También se acuerda mucho de las que hizo el día que retiraron la estatua ecuestre de Franco de la plaza del Ayuntamiento. Llegó cuando estaba ya medio inclinada. Entonces colaboraba con una agencia, así que hizo las fotos, se fue corriendo a casa, las reveló y luego salió disparado hacia el aeropuerto. Allí buscó a un pasajero y le pidió si podía hacerle el favor de llevarse esas fotografías que, al llegar a Barajas, le pediría alguien que estaría esperándole con un cartel de la agencia. "Así se trabajaba entonces", puntualiza.
Aleixandre se recrea después con su colección, con las fotografías de Antonio García, que fue el suegro de Joaquín Sorolla. Alguna de Disdéri, el inventor de la carta de visita. Un retrato autografiado de Abraham Lincoln. Varios daguerrotipos. Fotografías de València, como una muy llamativa en la que la Puerta de la Mar está todavía en su ubicación original, al final del Puente del Real. Otras de unas valencianas en un campo de naranjos. Y hasta algunas de corte erótico cuidadosamente envueltas en papel cebolla. "Muchas me las conseguía un tío que tenía Auca, una librería de viejo, y cuando le llegaban nuevas, me llamaba. Pero eso era antes, cuando costaban cuatro duros. Ahora cualquiera sabe lo que valen y te piden un dineral. Y ya hubo un momento en que dejé de comprar porque tenías que dedicar los ingresos a la familia".
Confieso que no sé quién es Antonio García, y entonces él explica que fue el mejor fotógrafo retratista que hubo en València, y que en sus anuncios puntualizaba que tenía ascensor. "No era ninguna tontería. Para fotografiar necesitabas luz y normalmente los fotógrafos ponían el estudio en la última planta. Por eso se agradecía un ascensor, que no era tan común".
Llega un momento en el que, sutilmente, hay que cortarle. Este experto en la historia de la fotografía en València se enreda en una colección "que no es de las más abundantes" pero que parece no tener fin. Ha llegado la hora de dejar ese despacho atiborrado de recuerdos, donde uno puede encontrar un iPod, un friso formado por cuatro fotografías de la València amurallada o unas pelotas de vaqueta de Àlvarez, el legendario artesano de Carcaixent. Pero el salón nos atrapa de nuevo con fotos de su mujer y sus hijos, de un precioso retrato que le hizo José Penalba -miembro de una histórica saga de fotógrafos valencianos-, uno que sí mantuvo su tilde, apoyado en un semáforo. Detrás del sofá hay una madera con un cartelito donde pone 'Martes', un recuerdo del soporte donde se colocaba el Levante de los martes en el archivo de la redacción, un obsequio de Julio Monreal.
Álex recorre el comedor con un andar pesado y algo 'achaplinado', con las puntas de los pies hacia fuera.
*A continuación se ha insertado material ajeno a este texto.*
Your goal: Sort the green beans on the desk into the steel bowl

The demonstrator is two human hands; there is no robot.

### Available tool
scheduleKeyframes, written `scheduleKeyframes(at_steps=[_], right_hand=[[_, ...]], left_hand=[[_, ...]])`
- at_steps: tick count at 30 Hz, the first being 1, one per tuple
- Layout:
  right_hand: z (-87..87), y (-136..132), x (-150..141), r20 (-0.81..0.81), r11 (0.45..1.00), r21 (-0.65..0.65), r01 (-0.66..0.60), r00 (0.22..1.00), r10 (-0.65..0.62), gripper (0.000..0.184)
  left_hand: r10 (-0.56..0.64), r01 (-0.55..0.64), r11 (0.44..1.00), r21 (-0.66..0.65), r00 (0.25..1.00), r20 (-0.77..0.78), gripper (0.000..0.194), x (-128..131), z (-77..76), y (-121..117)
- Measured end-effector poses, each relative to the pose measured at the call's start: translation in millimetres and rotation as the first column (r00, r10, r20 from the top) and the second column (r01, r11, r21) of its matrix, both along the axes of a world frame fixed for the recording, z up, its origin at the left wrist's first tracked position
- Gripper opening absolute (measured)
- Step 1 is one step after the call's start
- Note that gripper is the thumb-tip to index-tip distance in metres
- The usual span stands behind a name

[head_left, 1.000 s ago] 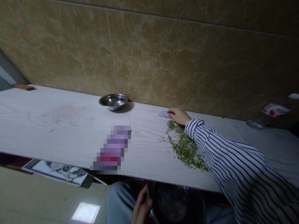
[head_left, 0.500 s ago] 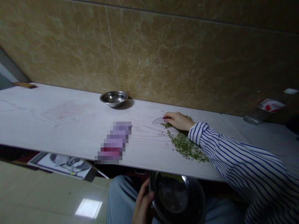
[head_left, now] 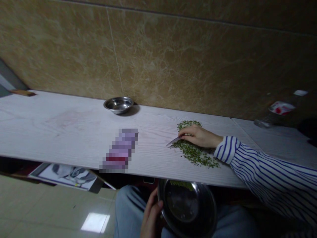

Es un salón destartalado y parece presidirlo una televisión interminable. Las puertas del balcón están abiertas de par en par y por allí entran el ruido del tráfico y el calor de este 'veroño' infinito. A su paso va dejando un agradable olor a jabón, a limpio, mientras busca un libro más, una fotografía más, un recuerdo más. Está claro que no es un jubilado. Aunque Aleixandre parece estar a gusto en su trinchera.